Clean-up crews making progress at Fairmont
A massive clean-up effort remains underway in Fairmont Hot Springs as the magnitude of last Sunday’s debris flow is becoming clearer.
“The heavy rainfall on May 31 resulted in the second-largest debris flow in recorded history in Fairmont and an estimated 30,000m3 of logs, rock and other debris in our traps on Fairmont Creek and Cold Spring Creek,” explained Regional District of East Kootenay (RDEK) Engineering Services Manager Brian Funke. “This event is roughly half the size of the 2012 debris flow and could have been catastrophic had the new debris flow mitigation measures not been in place.”

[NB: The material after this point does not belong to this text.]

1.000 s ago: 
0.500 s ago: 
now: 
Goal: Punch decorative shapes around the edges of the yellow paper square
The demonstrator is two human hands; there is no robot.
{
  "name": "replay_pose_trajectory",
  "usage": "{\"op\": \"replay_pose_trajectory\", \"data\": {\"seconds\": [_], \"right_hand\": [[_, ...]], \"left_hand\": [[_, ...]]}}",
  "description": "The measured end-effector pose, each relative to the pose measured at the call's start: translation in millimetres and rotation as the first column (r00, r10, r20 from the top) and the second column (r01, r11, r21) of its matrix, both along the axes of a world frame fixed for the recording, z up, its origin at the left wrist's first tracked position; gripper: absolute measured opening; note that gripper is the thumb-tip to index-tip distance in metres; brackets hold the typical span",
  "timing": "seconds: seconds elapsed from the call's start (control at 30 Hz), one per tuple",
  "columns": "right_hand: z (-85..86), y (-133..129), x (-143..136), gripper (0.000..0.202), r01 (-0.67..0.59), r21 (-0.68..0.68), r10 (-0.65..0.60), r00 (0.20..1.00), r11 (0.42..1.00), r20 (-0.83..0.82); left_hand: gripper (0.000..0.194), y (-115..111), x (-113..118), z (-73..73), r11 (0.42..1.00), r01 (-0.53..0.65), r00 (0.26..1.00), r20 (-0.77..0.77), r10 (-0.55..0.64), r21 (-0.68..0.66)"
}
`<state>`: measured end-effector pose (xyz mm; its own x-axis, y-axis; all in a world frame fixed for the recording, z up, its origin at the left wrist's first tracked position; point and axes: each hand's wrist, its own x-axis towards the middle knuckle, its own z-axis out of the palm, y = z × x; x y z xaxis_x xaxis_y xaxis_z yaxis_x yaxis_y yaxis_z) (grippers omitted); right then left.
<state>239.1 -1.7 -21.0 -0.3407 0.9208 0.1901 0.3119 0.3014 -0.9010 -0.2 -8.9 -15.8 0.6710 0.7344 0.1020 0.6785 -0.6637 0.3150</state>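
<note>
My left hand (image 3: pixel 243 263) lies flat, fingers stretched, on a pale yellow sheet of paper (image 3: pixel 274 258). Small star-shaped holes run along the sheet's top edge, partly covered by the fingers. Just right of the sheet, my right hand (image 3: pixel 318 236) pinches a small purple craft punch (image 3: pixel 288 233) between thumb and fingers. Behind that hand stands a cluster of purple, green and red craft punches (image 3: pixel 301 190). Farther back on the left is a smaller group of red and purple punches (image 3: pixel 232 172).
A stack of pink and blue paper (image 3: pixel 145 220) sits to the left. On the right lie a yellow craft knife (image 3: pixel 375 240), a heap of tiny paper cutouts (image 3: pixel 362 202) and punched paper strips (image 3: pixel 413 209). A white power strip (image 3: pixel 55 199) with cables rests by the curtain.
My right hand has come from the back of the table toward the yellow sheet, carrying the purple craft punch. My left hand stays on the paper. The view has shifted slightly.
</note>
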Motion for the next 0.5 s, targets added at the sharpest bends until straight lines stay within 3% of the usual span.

In 2018, the RDEK completed a three-phase debris flow mitigation project on Fairmont Creek to create more capacity within the creek and debris traps to capture and hold debris in an event. While it was recognized that there was still the potential for water and mud to jump the creek banks in a large-scale event, the goal of the project was to increase public safety by limiting the potential for large amounts of rock, gravel and debris to end up in the community.
“Although this isn’t the first test of the debris traps, it is certainly the most significant and the system did an incredible job of keeping the large debris away from homes and properties,” added Funke. “While we never like to see any on-the-ground impacts, and we don’t want to minimize the impact on those affected property owners, this could have been so much worse.”
Impacts within the community include roads and culverts overtopped with mud and water; water in a few basements and a garage closest to Fairmont Creek; and, approximately six properties with mud and water in their yards. In addition, the Resort sustained impacts to its golf course and infrastructure, such as water intakes, as a result of the debris flow.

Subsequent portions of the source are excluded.